Lasker likens his system to PayPal where advertisers can buy space from publishers “without it being a tech project every time you do a deal. It’s an easy way for e-mail marketers to build their lists.”

Under Pontiflex’s business model, the advertiser logs in, selects a category such as “retail” and type of offer, such as “newsletter,” and based on the historical performance of those types of campaigns on the various sites within its portfolio, the system returns a list of publications where the advertiser will likely be successful.

The list also includes the amounts the marketer is likely to pay for leads on each publication. Advertisers can also limit the amount they want to pay for each lead, eliminating publications they believe are too expensive.

Then the advertiser builds the creative using various templates supplied by Pontiflex.

“They can basically build anything they need to build within the system,” said Lasker. Currently, the system does not support rich media, but may do so in the future.

Once the campaign is sent, advertisers are only required to pay for names that are new to their files, said Lasker.

Pontiflex has relationships with about 200 publishers, about 130 of which are live, he said.

“That’s thousands of sub-sites because some of them are networks” said Lasker.

Pontiflex requires its advertisers to collect e-mail addresses only on an opt-in basis, said Lasker. What is more, the company does not allow its customers who are engaging in co-registration programs—where new registrants to a site are offered e-mail subscriptions and offers from other marketers—to pre-check the permission boxes, he said.

“It has to be opt in,”:he said. “We saw one customer doing opt-out, they said it was a mistake, we kicked them off our system.”

Meanwhile, from the it’s-a-small-world department comes news that among Pontiflex’s executives is Evan Adlman, vice president of strategic development.

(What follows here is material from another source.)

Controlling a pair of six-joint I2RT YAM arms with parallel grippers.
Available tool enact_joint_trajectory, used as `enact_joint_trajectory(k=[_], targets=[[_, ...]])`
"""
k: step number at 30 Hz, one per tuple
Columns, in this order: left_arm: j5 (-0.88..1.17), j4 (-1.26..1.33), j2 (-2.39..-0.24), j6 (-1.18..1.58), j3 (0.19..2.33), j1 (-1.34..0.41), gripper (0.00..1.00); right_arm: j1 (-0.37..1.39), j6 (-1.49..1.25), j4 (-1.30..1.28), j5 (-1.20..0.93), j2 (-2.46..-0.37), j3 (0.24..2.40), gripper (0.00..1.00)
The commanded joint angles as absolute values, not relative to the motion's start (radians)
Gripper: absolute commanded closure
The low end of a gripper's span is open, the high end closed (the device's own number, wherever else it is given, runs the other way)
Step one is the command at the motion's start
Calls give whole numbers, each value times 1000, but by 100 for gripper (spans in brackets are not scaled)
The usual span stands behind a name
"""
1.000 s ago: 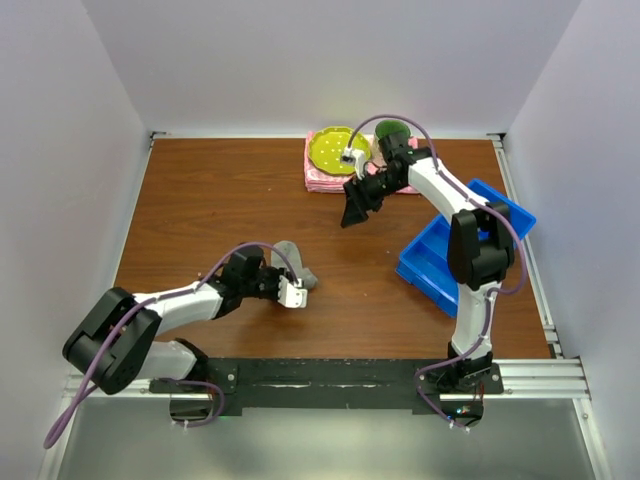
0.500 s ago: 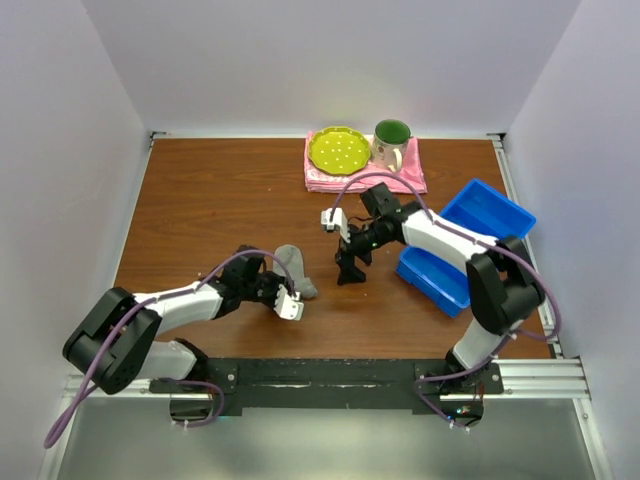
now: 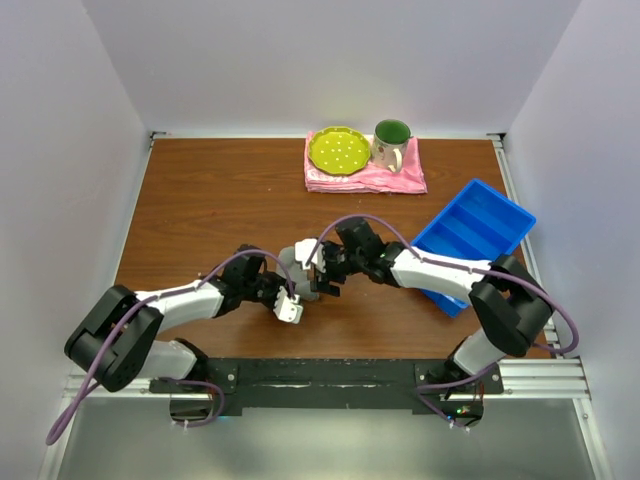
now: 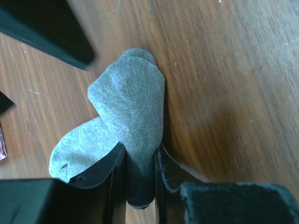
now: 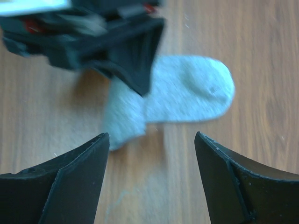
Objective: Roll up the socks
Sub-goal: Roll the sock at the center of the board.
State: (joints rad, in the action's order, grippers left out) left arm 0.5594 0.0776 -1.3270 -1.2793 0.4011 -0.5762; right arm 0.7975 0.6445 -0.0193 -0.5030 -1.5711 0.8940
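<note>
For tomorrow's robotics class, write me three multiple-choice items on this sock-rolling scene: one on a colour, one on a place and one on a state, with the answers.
1. What colour is the plate?
A red; B white; C yellow-green.

2. Where does the mug stand?
A on the pink cloth; B on bare wood; C inside a bowl.

3. How does the left end effector stand to the grey sock?
A open above it; B shut on it; C apart from it, shut on nothing.

Answers:
1 C: the top view shows the plate yellow-green.
2 A: the mug's base sits on the cloth, beside the plate.
3 B: the left wrist view shows the sock pinched in it.
</note>
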Motion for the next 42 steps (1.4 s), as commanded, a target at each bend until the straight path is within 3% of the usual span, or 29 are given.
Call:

Previously, Adlman headed up business operations for deliverability firm Return Path’s Postmaster Network, the e-mail list-management unit Return Path acquired from Italian firm Seat Pagine Gialle 2004.

Entrepreneur Rosalind Resnick founded the list-management concern as NetCreations in 1995. She sold it to Seat Pagine Gialle for $111 million in 2000 just before the dot-com implosion and walked away a rich woman.

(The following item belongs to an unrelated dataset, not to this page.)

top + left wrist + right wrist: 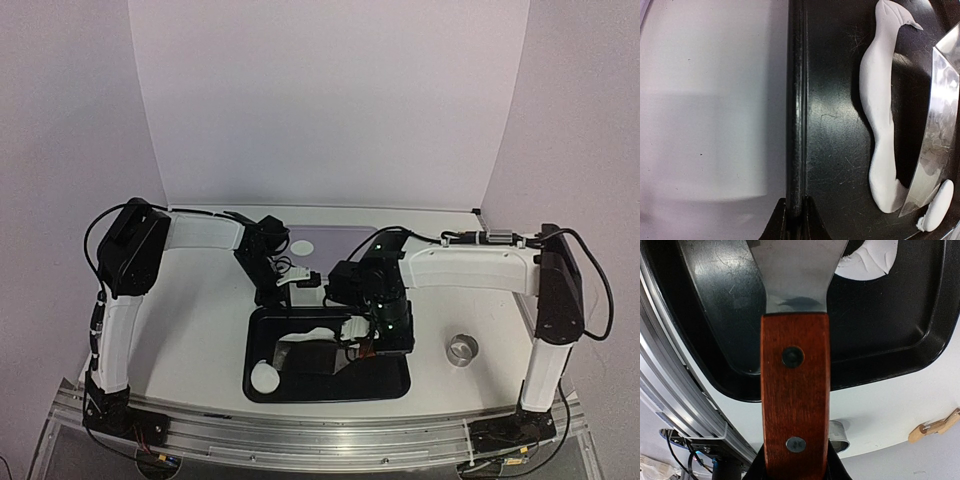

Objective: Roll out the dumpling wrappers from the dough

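Observation:
A black tray [400, 385] sits in front of the arms. My left gripper [283, 292] [795, 212] is shut on the tray's far rim [795, 100]. A long, thin, curved strip of white dough [879, 125] [867, 262] lies inside the tray. My right gripper [375, 335] [795, 462] is shut on the wooden handle [795, 400] of a metal scraper, whose blade [940, 140] [797, 275] stands by the dough. One dumpling wrapper [265, 377] lies in the tray's near left corner. Another [300, 246] rests on the pale mat behind the tray. A small white oval piece [939, 205] lies by the blade's tip.
A small metal ring [461, 349] [837, 437] stands on the table right of the tray. A light wooden piece [935, 426] lies farther out on the table. The pale lilac mat [345, 240] lies behind the tray. The metal rail [330, 435] runs along the near edge.

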`<move>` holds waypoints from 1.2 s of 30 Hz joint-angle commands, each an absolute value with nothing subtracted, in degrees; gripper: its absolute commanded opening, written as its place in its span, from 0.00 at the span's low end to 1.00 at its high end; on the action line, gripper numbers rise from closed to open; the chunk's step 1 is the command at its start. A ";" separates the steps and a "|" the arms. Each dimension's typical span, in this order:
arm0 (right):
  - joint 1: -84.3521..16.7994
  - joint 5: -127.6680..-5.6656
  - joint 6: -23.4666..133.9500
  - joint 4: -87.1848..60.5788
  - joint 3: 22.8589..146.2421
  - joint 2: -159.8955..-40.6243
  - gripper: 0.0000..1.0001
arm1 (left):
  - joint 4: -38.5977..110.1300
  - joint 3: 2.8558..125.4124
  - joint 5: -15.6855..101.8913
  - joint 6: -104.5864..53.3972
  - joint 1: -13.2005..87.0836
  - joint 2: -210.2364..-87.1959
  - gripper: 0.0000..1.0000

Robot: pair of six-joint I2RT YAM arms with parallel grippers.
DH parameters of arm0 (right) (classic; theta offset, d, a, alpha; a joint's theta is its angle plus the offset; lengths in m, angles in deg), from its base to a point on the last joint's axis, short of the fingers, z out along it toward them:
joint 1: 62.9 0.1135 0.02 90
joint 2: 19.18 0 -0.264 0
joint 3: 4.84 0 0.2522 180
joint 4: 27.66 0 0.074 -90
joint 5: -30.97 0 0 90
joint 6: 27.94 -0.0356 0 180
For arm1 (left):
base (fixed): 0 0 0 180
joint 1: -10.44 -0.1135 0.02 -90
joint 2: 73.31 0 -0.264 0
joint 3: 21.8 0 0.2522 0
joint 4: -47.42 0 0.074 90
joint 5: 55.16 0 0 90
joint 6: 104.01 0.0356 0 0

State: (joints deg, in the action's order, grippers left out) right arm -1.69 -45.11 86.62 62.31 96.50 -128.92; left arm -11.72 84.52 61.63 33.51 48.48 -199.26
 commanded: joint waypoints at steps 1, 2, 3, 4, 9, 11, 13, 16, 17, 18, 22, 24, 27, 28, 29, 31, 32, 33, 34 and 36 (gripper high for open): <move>-1.73 -49.52 82.06 73.98 99.14 -129.36 0.00 | -8.08 85.55 58.29 34.85 48.41 -197.85 0.00; -1.66 -49.23 81.79 74.35 99.20 -129.66 0.00 | -8.06 85.51 58.34 34.86 48.42 -197.85 0.00; -1.56 -48.82 81.69 74.74 99.28 -129.99 0.00 | -8.04 85.56 58.39 34.87 48.45 -197.86 0.00; -1.33 -48.43 81.80 75.16 99.40 -130.42 0.00 | -7.97 85.57 58.37 34.92 48.42 -197.83 0.00; 0.58 -48.27 83.19 77.00 100.68 -131.97 0.00 | -8.09 85.51 58.30 35.03 48.42 -197.85 0.00; 1.15 -48.73 83.93 76.99 101.12 -132.35 0.00 | -8.09 85.43 58.31 34.99 48.38 -197.81 0.00; 1.34 -49.70 84.45 76.95 101.53 -132.31 0.00 | -8.09 85.38 58.24 35.02 48.34 -197.68 0.00; 1.40 -51.03 85.44 76.43 101.25 -130.81 0.00 | -8.09 85.22 58.03 35.25 48.34 -197.65 0.00; 1.37 -51.56 86.04 76.26 100.78 -129.99 0.00 | -8.05 85.17 57.94 35.29 48.33 -197.70 0.00; 1.37 -52.30 86.72 76.08 100.21 -129.18 0.00 | -7.98 85.11 57.88 35.31 48.32 -197.73 0.00; 1.36 -55.09 88.83 75.17 98.40 -127.29 0.00 | -7.82 85.12 57.92 35.29 48.30 -197.86 0.00; 1.34 -55.59 89.64 74.22 98.55 -127.04 0.00 | -7.82 85.13 57.98 35.29 48.32 -197.93 0.00; 1.35 -57.56 91.08 72.17 99.15 -127.31 0.00 | -7.82 85.19 58.06 35.29 48.32 -197.91 0.00; 1.36 -57.94 91.45 71.53 99.18 -127.53 0.00 | -7.85 85.24 58.12 35.29 48.32 -197.86 0.00; 1.39 -58.05 91.82 70.99 99.11 -127.73 0.00 | -7.92 85.27 58.13 35.29 48.32 -197.85 0.00; 1.36 -58.17 92.55 70.14 98.58 -128.20 0.00 | -7.91 85.26 58.18 35.34 48.32 -197.85 0.00; 1.35 -58.32 92.83 69.58 98.28 -128.43 0.00 | -7.82 85.28 58.30 35.32 48.32 -197.85 0.00; 1.36 -58.43 92.99 68.94 98.00 -128.66 0.00 | -7.81 85.34 58.43 35.32 48.32 -197.89 0.00; 1.35 -58.37 93.04 68.37 97.78 -129.00 0.00 | -7.85 85.41 58.58 35.28 48.32 -197.96 0.00; 1.30 -57.80 92.67 67.62 97.50 -129.96 0.00 | -7.93 85.55 58.89 35.26 48.32 -198.03 0.00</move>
State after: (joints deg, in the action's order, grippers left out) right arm 1.20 -55.18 90.88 62.63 98.11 -130.77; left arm -11.70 84.52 61.66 33.53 48.48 -199.26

Currently, Resnick is a limited partner at Greenhill SAVP, an investment group with a stake in Pontiflex.

“She’s one of our mentors because she kind of created this space,” said Lasker. Indeed, Resnick pioneered and preached opt-in e-mail marketing when it was an extremely unpopular concept with traditional direct marketers. She also coined “double opt-in,” a term that has since lost all meaning as a result of being co-opted by too many dishonest marketers

According to Adlman, one of the more important services Pontiflex offers is an instant welcome e-mail.

“We have clients who request that we send them data on a weekly basis but by then, some of those leads are seven days old and that’s too late,” he said. As a result, Pontiflex has built auto-responder technology that greets new registrants on behalf of clients customized by publisher regardless of the data-delivery frequency the advertiser has requested from Pontiflex.

“We send e-mail to the user instantly upon opting into their offer,” said Adlman.

Currently, Pontiflex has no business-to-business offering, according to Lasker. “There’s been a ton of demand for it, but that market is so fragmented and we haven’t been around all that long so it hasn’t been a priority.”